Commencées en projet parallèle de son groupe de rock My Second Skin, ses chansons en français ont trouvé un écho dont il fut surpris et l’ont mené à publier 2 albums et tourner dans une bonne partie de la francophonie.
Saule était ce vendredi à la mBxl pour une séance de canapé au cours de laquelle il a récapitulé les étapes de sa démarche artistique, raconté ses rencontres marquantes, commenté le panthéon de ses influences et bien sûr assaisonné le tout d’anecdotes irrésistiblement racontées.

Quelques souvenirs en vrac de ce moment inédit…

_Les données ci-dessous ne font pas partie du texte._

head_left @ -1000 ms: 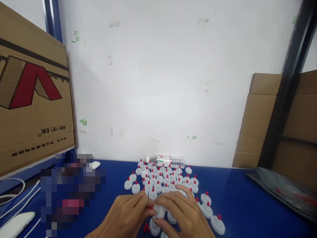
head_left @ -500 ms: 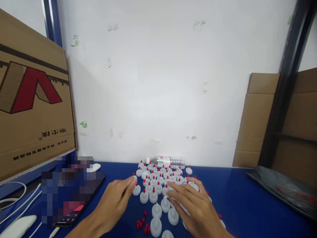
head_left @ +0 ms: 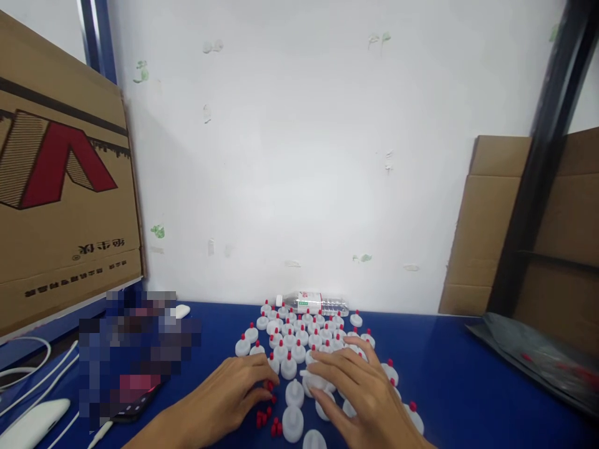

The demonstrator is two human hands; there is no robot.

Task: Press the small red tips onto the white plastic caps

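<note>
My left hand (head_left: 236, 394) is closed, thumb and forefinger pinched on a small red cap (head_left: 270, 386). Other loose red caps (head_left: 262, 418) lie just below its fingertips on the blue table. With curled fingers, my right hand (head_left: 362, 393) grips a white nozzle lid (head_left: 316, 380), tilted so that its bare spout points left. Part of that lid is hidden by the fingers. Beyond both hands stand several white lids with red tips (head_left: 289, 368). Nearer to me are white lids with uncapped spouts (head_left: 293, 424), some partly covered by my right hand.
A clear plastic bottle (head_left: 322, 304) lies on its side against the wall, behind the lids. On the left are a partly blurred phone (head_left: 133, 408), white cables and a large cardboard box (head_left: 70, 249). A grey plastic bag (head_left: 524, 355) sits at the right.
My left hand has come down and nearer, from the capped lids at the left to the loose red caps, and pinches one. My right hand has tilted its white lid, turning the spout leftward.
</note>
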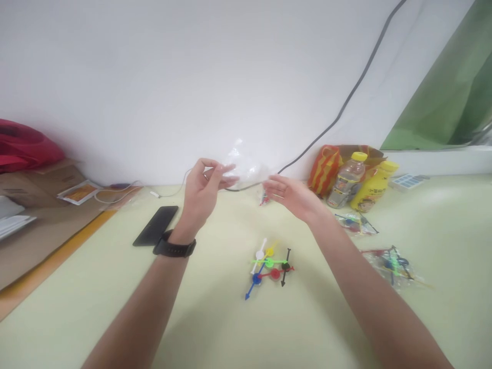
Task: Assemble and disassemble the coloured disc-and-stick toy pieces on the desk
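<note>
My left hand [205, 189], with a ring on a finger and a black watch [175, 246] at the wrist, pinches the left side of a clear plastic bag [244, 166]. Beside the bag's right edge is my right hand [290, 195], fingers stretched out; whether they touch the bag I cannot tell. Below both hands, several coloured plastic arrow spinners [270, 263] lie in a loose cluster on the table. A small bagged item with red parts [264, 196] lies behind the right fingertips, partly hidden.
Bagged spinners [395, 264] and another such bag [357, 224] lie at right. Behind them stand a clear bottle [347, 179], a yellow bottle [372, 187] and a striped bag [325, 169]. A black phone [156, 225] lies left. A dark cable [361, 77] runs along the wall.
</note>
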Demonstrator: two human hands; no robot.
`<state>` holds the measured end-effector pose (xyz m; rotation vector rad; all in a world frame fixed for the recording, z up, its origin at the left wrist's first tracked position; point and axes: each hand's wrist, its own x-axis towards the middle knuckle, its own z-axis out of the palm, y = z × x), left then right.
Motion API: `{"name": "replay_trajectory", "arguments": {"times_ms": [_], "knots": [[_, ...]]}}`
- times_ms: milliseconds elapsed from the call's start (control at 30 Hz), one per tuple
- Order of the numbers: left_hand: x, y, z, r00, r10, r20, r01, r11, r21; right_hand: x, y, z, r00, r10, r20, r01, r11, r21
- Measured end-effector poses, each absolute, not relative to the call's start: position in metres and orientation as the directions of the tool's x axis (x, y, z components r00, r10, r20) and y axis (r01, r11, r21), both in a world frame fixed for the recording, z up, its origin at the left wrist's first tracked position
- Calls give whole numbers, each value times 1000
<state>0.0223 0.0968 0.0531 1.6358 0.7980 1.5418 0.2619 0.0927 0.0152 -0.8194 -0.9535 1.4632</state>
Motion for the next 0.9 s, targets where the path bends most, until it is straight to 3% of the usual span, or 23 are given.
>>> {"name": "replay_trajectory", "arguments": {"times_ms": [133, 367, 567, 900], "knots": [[18, 104, 45, 103, 849, 519, 38, -524, 851, 267, 94, 18, -100, 995, 4, -552, -52, -832], [24, 108, 35, 187, 885, 427, 182, -458, 870, 268, 83, 27, -397, 906, 146, -418, -37, -908], [37, 94, 35, 258, 885, 387, 137, -430, 892, 266, 73, 29, -610, 740, 283, -308, 108, -945], [36, 98, 33, 467, 813, 349, -65, -362, 930, 273, 65, 42, -722, 642, 259, -210, 154, -966]]}}
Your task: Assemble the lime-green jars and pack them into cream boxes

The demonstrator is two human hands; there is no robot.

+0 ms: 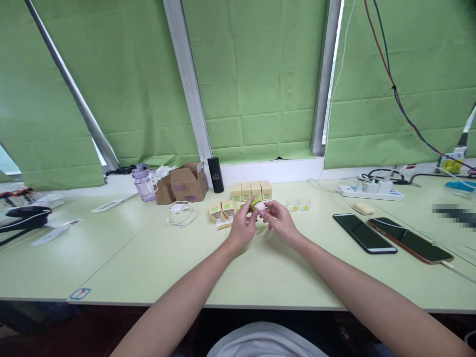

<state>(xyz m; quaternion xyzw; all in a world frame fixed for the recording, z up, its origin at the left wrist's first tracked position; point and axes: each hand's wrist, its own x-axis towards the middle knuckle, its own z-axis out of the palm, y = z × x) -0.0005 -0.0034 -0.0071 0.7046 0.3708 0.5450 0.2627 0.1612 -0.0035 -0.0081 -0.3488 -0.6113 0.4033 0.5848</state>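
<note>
Between my two hands, just above the table, is a small green-and-white object (257,205); its exact kind is too small to make out. The fingers of my left hand (243,225) close on its green side. My right hand (279,222) pinches the white part with thumb and fingertips. Just left of my left hand, opened small yellow boxes (223,212) with green labels lie with their flaps spread. Behind my hands stands a row of several closed yellow boxes (251,190). Small clear cases (298,205) with yellow spots inside sit to the right of them.
Two phones (364,233) lie on the right, with a power strip (372,191) and cables behind. At the back left stand a cardboard box (189,183), a purple bottle (143,185) and a black cylinder (215,175). A white charger (179,208) with coiled cable lies nearer.
</note>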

Comment devient-on chanteur ? C’était la question d’une jeune personne du public (moins de 10 ans !). C’est quelque chose que l’on a en soi depuis l’enfance, raconte Saule, quelque chose qui pousse à l’adolescence à chanter à tue-tête sur la sono du salon poussée à fond, c’est une boule dans la poitrine qu’on travaille sans se décourager, parce que c’est elle qui donne l’énergie.
Comment apprend-on à chanter ? En imitant ! Queen ou Jeff Buckley (“mon prof”) dans le cas de Saule. Et cela me fait penser au slogan de notre magazine la Sélec n°4 « Copier c’est apprendre », développé par Harrisson, et partagé depuis longtemps par la Médiathèque. Convergence !
Deux playlists aussi.
Les modèles de Saule : Gainsbourg (absolument tout), Radiohead et leur OK Computer, Jeff Buckley
Les rencontres de Saule : Benoît Mariage et Benoît Poelvoorde pour le film Cowboy, Lio, Bénabar, Mathieu Boogaerts, Sandra Kim, Yann Perreau, Pierre Lapointe, William Street. (mais on a oublié d’évoquer Dominique A !)
Et puis bien sûr, il y a eu le plaisir d’entendre et voir Saule interpréter en solo quelques titres, dont une reprise du Dream Brother de Jeff Buckey.

En tout, un excellent début de soirée, dans une bonne humeur tout à fait partagée.